Chloé se sonrió a sí misma al pasar por delante del gran espejo del corredor enlosado. No podía ser grave lo que tenía y, ahora, en lo sucesivo, irían muchas veces a pasear juntos. Él administraría bien sus doblezones, en realidad le quedaba bastante para poder llevar los dos una vida agradable.

Quizá podría trabajar…

El acero del pestillo chasqueó y la puerta se cerró. Chloé iba cogida de su brazo. Andaba a pasitos cortos. Colin daba un paso por cada dos de los suyos.

– Estoy contenta -dijo Chloé-. Hace sol, y los árboles huelen tan bien…

– Sí, es verdad -dijo Colin-. ¡Es primavera!

– ¿Ah, sí? -dijo Chloé dirigiéndole una mirada maliciosa.

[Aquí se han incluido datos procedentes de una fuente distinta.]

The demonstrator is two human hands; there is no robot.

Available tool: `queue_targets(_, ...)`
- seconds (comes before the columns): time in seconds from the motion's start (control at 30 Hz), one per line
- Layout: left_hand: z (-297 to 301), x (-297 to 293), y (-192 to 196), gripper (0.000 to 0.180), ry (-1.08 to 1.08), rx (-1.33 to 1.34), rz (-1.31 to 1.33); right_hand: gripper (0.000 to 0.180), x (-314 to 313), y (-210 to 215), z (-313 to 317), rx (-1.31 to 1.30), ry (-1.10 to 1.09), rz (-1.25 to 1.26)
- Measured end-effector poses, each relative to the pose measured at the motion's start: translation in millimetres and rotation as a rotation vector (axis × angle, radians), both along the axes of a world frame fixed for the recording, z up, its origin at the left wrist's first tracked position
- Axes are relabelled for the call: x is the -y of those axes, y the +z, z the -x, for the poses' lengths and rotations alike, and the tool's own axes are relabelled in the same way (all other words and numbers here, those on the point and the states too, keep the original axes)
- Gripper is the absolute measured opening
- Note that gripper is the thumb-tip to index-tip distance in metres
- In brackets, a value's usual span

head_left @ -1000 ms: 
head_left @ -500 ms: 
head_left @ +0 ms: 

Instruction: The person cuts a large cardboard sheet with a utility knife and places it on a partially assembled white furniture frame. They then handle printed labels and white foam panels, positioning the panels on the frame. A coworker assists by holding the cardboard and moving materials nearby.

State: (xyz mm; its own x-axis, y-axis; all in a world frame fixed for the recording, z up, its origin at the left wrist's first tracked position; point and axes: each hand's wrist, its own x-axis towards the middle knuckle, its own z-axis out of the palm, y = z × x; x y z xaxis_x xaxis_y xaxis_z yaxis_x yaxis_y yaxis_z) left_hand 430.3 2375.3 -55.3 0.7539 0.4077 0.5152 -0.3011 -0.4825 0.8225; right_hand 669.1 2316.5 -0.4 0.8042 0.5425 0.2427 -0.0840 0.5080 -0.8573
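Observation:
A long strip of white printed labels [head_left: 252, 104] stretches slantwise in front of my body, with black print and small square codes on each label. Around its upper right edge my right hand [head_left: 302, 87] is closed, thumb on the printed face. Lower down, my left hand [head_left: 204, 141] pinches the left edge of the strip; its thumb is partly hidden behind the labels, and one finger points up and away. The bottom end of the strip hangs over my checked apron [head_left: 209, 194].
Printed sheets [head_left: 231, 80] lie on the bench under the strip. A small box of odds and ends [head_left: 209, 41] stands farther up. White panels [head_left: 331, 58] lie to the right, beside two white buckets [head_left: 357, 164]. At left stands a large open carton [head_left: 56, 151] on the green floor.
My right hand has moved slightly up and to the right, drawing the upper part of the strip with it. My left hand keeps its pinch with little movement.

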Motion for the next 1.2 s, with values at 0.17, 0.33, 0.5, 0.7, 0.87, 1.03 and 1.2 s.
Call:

Torcieron a la derecha. Faltaba todavía dejar atrás dos grandes casas antes de llegar al barrio de los médicos. Cien metros más allá empezaron a sentir el olor de los anestésicos, que en días de viento llegaban aún más lejos. La estructura de la acera cambiaba. Ahora caminaban sobre un canal ancho y plano, cubierto por una especie de parrilla de hormigón con las traviesas estrechas y muy juntas. Bajo las traviesas corría alcohol mezclado con éter que arrastraba trozos de algodón manchados de humores y de sanies, de sangre algunas veces. Largos filamentos de sangre a medio coagular teñían aquí y allí el flujo volátil, y colgajos de carne medio descompuesta pasaban lentamente, girando sobre sí mismos, como icebergs demasiado fundidos. No se percibía más que el olor a éter. También arrastraba la corriente vendas de gasa y otras curas, que desenroscaban sus anillos dormidos. Directamente de cada casa, un tubo de descenso descargaba en el canal y observando unos instantes el orificio de estos tubos se podía saber la especialidad del médico. Un ojo bajó dando vueltas sobre sí mismo, los miró algunos instantes y desapareció bajo una ancha capa de algodón rojizo y blanco como una medusa malsana.